WORK REQUIRED
Reproduce the first line of the material below and each line after it, exactly, through the line containing "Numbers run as", and give nothing more.

PROVIDED DATA

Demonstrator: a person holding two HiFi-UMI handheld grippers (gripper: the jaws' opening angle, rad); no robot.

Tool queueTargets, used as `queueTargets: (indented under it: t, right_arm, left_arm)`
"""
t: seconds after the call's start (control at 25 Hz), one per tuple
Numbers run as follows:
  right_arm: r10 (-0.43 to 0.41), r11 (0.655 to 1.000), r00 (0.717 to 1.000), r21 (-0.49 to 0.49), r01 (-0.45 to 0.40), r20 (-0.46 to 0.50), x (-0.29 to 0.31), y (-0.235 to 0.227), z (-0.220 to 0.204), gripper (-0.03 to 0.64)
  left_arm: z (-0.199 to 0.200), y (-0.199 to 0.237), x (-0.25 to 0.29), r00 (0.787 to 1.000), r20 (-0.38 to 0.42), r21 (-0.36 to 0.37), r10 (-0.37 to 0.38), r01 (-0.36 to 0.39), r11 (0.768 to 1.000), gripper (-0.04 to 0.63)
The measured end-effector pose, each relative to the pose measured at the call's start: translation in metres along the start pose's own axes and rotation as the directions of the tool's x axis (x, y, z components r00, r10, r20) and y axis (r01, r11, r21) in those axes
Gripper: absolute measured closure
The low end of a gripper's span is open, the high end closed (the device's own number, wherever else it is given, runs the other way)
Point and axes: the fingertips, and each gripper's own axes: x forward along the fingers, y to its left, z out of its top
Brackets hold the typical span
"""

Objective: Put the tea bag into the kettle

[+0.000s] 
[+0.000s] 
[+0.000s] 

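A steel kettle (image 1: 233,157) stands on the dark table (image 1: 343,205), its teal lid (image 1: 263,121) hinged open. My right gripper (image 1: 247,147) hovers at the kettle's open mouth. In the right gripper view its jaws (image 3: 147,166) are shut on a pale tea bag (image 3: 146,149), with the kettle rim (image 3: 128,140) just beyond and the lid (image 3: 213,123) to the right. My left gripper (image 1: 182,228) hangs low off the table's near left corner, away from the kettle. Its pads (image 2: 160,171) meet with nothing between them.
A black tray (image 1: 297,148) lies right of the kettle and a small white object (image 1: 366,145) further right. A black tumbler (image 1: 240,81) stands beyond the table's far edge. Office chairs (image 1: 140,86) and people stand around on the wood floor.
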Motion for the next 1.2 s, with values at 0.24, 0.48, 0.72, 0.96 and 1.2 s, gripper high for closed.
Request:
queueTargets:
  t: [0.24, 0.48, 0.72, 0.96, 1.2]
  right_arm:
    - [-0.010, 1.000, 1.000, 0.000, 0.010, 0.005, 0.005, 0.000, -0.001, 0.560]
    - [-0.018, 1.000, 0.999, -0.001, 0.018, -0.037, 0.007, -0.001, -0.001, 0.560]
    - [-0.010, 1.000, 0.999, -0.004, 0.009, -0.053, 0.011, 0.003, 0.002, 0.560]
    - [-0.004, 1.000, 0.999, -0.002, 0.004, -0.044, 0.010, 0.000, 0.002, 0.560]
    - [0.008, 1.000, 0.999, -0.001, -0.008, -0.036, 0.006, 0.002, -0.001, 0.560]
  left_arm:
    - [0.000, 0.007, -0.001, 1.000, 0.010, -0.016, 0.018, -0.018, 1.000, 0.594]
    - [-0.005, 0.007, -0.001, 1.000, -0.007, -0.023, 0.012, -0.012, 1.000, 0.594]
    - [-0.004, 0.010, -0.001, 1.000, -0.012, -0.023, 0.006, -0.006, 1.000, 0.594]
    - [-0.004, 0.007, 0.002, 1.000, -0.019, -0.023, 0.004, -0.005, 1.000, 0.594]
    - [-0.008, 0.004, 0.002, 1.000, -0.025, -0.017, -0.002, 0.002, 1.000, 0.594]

EXERCISE OUTPUT
Demonstrator: a person holding two HiFi-UMI handheld grippers (gripper: the jaws' opening angle, rad); no robot.

Tool queueTargets, used as `queueTargets: (indented under it: t, right_arm, left_arm)`
"""
t: seconds after the call's start (control at 25 Hz), one per tuple
Numbers run as follows:

Nothing more is required for this exercise.